## [Records from a collection]
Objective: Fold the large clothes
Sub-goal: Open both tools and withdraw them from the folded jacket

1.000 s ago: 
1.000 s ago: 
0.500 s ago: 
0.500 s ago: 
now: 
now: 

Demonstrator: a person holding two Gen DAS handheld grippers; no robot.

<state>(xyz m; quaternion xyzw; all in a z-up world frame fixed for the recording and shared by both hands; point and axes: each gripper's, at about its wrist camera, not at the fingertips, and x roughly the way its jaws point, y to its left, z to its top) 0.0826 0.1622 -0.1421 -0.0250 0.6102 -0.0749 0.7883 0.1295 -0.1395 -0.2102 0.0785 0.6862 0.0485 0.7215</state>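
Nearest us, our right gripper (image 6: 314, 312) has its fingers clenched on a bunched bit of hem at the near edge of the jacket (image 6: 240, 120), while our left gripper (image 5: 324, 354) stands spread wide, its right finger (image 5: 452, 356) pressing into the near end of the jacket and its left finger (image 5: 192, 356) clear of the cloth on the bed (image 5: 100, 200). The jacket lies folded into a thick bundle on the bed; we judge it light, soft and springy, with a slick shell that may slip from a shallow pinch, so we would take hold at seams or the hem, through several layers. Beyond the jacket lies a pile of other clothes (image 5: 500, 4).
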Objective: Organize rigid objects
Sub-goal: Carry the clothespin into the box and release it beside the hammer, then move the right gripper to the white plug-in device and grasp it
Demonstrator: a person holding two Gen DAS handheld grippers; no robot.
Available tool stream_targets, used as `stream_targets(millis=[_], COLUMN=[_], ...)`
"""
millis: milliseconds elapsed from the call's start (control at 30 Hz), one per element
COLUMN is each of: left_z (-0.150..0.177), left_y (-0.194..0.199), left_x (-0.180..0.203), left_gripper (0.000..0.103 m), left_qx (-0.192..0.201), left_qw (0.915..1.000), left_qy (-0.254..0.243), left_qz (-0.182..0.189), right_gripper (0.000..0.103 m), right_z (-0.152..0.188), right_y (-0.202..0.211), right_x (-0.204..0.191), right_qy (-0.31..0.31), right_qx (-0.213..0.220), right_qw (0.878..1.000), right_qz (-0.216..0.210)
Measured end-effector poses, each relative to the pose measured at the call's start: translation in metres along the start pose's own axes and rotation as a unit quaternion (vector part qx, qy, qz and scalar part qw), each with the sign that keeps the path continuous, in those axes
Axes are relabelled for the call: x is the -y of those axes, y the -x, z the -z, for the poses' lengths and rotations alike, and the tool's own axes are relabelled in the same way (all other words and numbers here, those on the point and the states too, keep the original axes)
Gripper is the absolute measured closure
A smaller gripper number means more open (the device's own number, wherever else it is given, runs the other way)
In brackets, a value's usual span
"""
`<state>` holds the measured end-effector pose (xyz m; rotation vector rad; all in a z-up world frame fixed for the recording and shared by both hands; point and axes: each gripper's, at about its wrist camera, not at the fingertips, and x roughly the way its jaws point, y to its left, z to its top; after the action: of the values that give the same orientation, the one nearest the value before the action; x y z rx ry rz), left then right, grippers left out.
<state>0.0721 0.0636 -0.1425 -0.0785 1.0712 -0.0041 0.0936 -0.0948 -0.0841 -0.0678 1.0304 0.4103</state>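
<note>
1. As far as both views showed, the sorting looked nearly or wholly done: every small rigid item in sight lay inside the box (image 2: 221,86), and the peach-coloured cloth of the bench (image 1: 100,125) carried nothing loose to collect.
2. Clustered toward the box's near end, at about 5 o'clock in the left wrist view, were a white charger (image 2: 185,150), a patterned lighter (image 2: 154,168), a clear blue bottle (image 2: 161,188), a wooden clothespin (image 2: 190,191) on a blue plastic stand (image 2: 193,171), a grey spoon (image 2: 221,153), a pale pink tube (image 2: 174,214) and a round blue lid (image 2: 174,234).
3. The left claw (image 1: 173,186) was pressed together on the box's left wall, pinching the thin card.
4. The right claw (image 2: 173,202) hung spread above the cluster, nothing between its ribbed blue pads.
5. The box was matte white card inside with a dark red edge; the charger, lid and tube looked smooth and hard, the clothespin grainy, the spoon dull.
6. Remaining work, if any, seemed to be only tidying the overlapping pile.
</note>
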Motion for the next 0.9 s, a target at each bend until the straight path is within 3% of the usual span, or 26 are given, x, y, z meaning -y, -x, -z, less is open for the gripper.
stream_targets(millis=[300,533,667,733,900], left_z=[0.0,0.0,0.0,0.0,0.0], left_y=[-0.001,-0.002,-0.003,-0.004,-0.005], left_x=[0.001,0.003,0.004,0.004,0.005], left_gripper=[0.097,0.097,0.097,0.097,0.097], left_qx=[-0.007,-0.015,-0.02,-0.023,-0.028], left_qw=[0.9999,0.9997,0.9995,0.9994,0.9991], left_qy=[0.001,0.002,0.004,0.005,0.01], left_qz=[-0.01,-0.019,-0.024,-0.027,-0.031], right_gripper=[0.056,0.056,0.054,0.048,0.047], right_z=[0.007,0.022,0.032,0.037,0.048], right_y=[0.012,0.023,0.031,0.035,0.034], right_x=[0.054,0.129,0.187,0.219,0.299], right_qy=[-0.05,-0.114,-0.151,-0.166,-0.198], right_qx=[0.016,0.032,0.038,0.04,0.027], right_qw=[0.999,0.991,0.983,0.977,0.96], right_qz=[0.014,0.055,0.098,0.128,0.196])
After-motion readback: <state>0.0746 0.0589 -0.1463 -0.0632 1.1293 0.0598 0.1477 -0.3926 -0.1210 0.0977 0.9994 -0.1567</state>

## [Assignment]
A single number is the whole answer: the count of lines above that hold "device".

## [Task answer]
2